[[ Records provided, beginning ]]

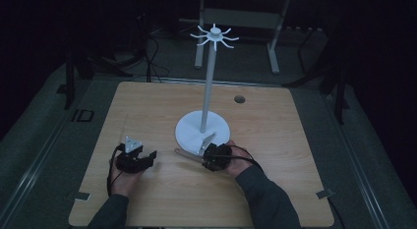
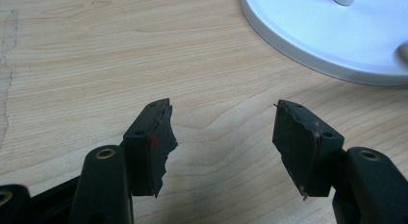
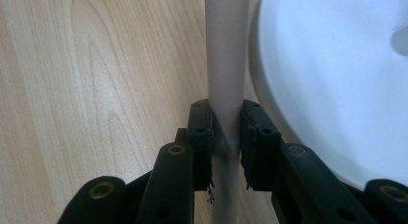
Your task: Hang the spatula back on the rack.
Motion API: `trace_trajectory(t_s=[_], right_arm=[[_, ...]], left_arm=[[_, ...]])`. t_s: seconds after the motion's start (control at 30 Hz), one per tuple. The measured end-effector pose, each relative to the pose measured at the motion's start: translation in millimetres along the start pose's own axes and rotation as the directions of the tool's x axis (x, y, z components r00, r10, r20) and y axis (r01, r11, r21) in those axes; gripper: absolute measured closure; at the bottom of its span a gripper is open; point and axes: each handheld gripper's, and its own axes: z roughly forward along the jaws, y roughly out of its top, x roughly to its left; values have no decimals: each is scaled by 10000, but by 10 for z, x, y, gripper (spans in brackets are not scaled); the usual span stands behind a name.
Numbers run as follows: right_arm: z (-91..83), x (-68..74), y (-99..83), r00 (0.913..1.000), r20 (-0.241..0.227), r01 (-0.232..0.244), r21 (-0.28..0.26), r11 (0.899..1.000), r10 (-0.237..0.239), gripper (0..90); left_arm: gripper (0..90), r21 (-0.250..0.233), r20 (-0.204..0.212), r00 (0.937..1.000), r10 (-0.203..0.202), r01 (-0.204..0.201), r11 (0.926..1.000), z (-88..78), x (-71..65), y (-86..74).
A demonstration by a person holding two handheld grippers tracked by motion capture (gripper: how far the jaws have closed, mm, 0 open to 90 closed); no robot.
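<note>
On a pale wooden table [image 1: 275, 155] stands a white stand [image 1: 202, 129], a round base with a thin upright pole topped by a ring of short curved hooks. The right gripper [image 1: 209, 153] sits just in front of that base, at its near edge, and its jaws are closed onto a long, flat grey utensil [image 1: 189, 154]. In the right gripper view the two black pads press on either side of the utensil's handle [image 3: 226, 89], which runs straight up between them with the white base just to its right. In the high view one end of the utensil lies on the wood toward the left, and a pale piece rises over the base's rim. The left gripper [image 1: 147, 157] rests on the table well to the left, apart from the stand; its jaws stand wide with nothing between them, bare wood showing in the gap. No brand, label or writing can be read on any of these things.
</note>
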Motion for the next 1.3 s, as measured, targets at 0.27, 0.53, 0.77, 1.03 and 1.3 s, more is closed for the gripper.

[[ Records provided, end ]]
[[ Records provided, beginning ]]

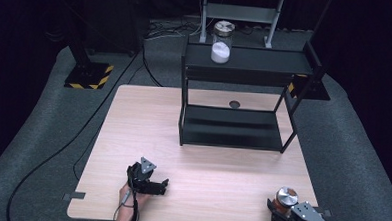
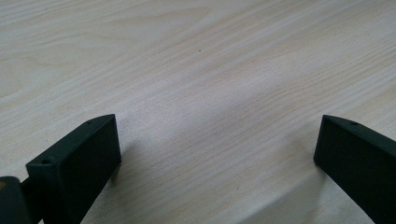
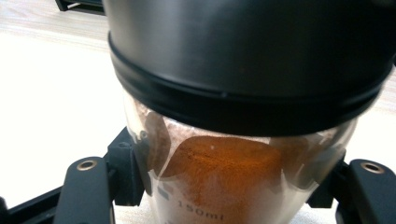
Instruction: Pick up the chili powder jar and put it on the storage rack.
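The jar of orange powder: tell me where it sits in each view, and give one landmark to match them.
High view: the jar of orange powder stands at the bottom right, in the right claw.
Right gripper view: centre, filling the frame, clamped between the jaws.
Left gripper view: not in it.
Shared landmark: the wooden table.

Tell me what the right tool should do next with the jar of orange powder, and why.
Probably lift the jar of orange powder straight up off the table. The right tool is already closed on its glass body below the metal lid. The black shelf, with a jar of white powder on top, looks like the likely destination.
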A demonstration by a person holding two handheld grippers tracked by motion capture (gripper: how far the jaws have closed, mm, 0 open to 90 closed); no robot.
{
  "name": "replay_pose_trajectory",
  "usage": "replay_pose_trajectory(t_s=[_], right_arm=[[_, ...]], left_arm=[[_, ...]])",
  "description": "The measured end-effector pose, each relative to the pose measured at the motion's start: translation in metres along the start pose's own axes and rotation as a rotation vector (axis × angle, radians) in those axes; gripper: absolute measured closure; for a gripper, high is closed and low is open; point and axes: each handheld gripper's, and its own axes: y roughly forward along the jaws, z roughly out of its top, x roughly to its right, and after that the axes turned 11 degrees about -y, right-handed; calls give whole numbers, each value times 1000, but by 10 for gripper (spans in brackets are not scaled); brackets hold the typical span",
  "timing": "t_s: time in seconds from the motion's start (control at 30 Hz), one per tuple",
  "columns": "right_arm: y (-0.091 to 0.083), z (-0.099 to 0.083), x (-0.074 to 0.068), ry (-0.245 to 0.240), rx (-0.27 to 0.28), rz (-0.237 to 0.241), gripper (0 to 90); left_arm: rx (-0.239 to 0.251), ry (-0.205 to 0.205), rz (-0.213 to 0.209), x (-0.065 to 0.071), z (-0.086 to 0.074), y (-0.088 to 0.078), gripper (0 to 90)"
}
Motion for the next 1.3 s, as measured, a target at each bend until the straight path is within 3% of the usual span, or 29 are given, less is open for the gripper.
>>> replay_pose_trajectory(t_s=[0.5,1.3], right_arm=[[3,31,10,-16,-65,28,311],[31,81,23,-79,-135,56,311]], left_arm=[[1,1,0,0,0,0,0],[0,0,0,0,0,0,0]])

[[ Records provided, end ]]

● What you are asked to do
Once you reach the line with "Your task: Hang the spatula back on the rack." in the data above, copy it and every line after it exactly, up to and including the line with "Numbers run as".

● Solution to this task
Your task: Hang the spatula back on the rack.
Motion API: `trace_trajectory(t_s=[_], right_arm=[[_, ...]], left_arm=[[_, ...]])`. t_s: seconds after the motion's start (control at 30 Hz), one per tuple. The measured end-effector pose, each relative to the pose measured at the motion's start: translation in millimetres along the start pose's own axes and rotation as the directions of the tool's x axis (x, y, z components r00, r10, r20) and y axis (r01, r11, r21) in those axes; gripper: absolute measured closure; at the bottom of its span a gripper is open; point and axes: each handheld gripper's, and its own axes: z roughly forward along the jaws, y roughly out of its top, x roughly to its left; values have no decimals: each is scaled by 10000, but by 10 for z, x, y, gripper (spans in brackets are not scaled); the usual span stands behind a name.
Numbers run as follows: right_arm: z (-91..83), x (-68..74), y (-99..83), r00 (0.913..1.000), r20 (-0.241..0.227), r01 (-0.232..0.244), r21 (-0.28..0.26), r11 (0.899..1.000), r10 (-0.237..0.239), gripper (0..90); left_arm: gripper (0..90), r21 (-0.250..0.233), r20 (-0.204..0.212), r00 (0.937..1.000), r10 (-0.203..0.202), r01 (-0.204..0.201), r11 (0.926..1.000), z (-88..78), x (-71..65), y (-86..74).

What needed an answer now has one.